Repeat everything in the data exactly except images.
Segment Start: COLLECTED MATERIAL
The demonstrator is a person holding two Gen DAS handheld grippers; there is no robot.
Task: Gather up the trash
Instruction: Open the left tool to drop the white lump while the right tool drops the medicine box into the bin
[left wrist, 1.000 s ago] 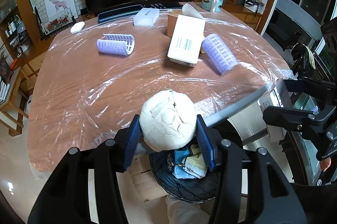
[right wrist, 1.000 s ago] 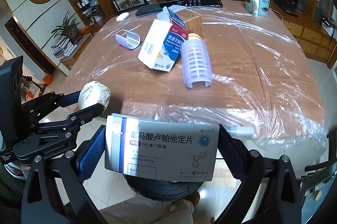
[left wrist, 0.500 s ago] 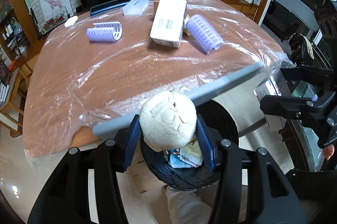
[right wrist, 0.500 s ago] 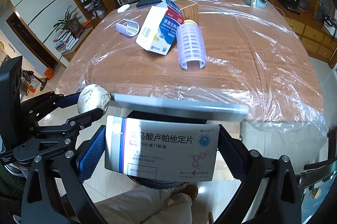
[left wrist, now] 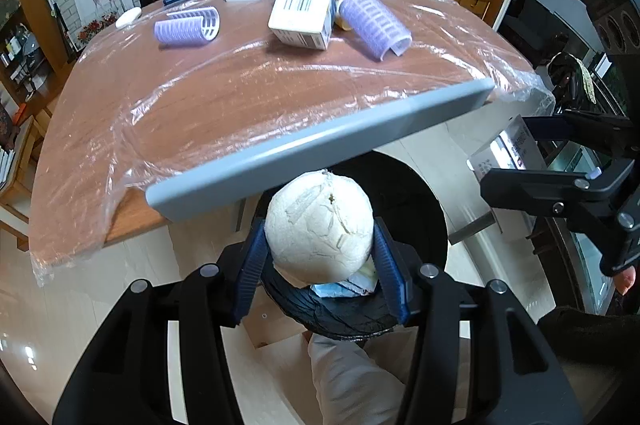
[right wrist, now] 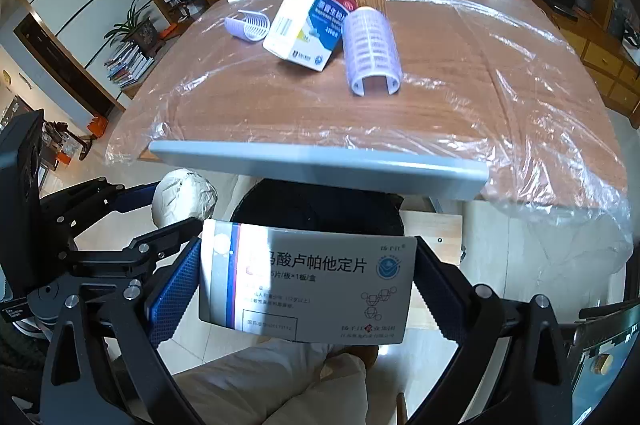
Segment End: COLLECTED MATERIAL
RESPONSE BOX:
The demonstrator is a person holding two Gen DAS handheld grippers; there is no robot.
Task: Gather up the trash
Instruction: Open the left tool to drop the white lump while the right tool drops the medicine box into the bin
[left wrist, 1.000 s ago] 
[right wrist, 1.000 s ago] 
[left wrist, 0.500 s ago] 
[right wrist, 0.500 s ago] 
[left wrist, now] 
[right wrist, now] 

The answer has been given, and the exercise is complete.